TASK DESCRIPTION.
Find the word "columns" in the data. Return every line where it appears.

THE DATA.
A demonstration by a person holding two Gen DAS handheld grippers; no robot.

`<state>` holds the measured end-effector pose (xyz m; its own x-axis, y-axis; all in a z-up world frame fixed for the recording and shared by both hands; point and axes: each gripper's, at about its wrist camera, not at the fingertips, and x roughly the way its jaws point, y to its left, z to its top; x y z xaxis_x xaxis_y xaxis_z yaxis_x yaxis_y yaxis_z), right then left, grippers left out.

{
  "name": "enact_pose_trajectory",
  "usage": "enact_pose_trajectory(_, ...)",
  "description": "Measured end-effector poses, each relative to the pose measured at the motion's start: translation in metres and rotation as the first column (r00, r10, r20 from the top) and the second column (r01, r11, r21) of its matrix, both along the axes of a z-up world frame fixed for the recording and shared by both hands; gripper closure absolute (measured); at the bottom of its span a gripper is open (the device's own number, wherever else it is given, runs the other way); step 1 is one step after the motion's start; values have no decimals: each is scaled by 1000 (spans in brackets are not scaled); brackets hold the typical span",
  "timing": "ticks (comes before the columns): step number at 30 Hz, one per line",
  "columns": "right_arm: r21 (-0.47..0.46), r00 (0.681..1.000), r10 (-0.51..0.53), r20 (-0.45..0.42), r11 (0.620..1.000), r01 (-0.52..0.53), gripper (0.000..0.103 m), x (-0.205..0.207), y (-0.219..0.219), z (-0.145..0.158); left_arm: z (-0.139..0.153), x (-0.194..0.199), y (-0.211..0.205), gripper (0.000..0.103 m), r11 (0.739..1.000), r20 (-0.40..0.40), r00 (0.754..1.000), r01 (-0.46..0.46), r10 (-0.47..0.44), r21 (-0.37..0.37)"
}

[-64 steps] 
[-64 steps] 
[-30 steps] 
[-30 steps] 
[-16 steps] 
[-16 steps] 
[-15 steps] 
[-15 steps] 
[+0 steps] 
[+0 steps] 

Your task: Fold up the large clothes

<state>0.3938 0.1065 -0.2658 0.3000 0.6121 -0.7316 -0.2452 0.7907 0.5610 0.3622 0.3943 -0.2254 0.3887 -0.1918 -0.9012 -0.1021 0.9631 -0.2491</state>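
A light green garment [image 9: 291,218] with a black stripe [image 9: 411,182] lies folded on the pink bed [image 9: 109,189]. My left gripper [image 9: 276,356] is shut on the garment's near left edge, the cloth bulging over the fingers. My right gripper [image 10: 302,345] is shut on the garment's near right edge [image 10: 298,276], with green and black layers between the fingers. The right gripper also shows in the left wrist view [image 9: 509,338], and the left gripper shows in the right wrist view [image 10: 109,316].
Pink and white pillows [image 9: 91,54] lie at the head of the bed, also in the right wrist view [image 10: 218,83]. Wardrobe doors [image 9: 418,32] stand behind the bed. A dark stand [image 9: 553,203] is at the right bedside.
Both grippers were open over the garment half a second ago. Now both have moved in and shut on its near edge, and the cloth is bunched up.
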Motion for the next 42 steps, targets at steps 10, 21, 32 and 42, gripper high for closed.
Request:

TASK ANSWER.
  "timing": "ticks (comes before the columns): step number at 30 Hz, one per line",
  "columns": "right_arm: r21 (-0.47..0.46), r00 (0.681..1.000), r10 (-0.51..0.53), r20 (-0.45..0.42), r11 (0.620..1.000), r01 (-0.52..0.53), gripper (0.000..0.103 m), x (-0.205..0.207), y (-0.219..0.219), z (-0.145..0.158); left_arm: z (-0.139..0.153), x (-0.194..0.199), y (-0.211..0.205), gripper (0.000..0.103 m), r11 (0.739..1.000), r20 (-0.40..0.40), r00 (0.754..1.000), r01 (-0.46..0.46), r10 (-0.47..0.44), r21 (-0.37..0.37)"

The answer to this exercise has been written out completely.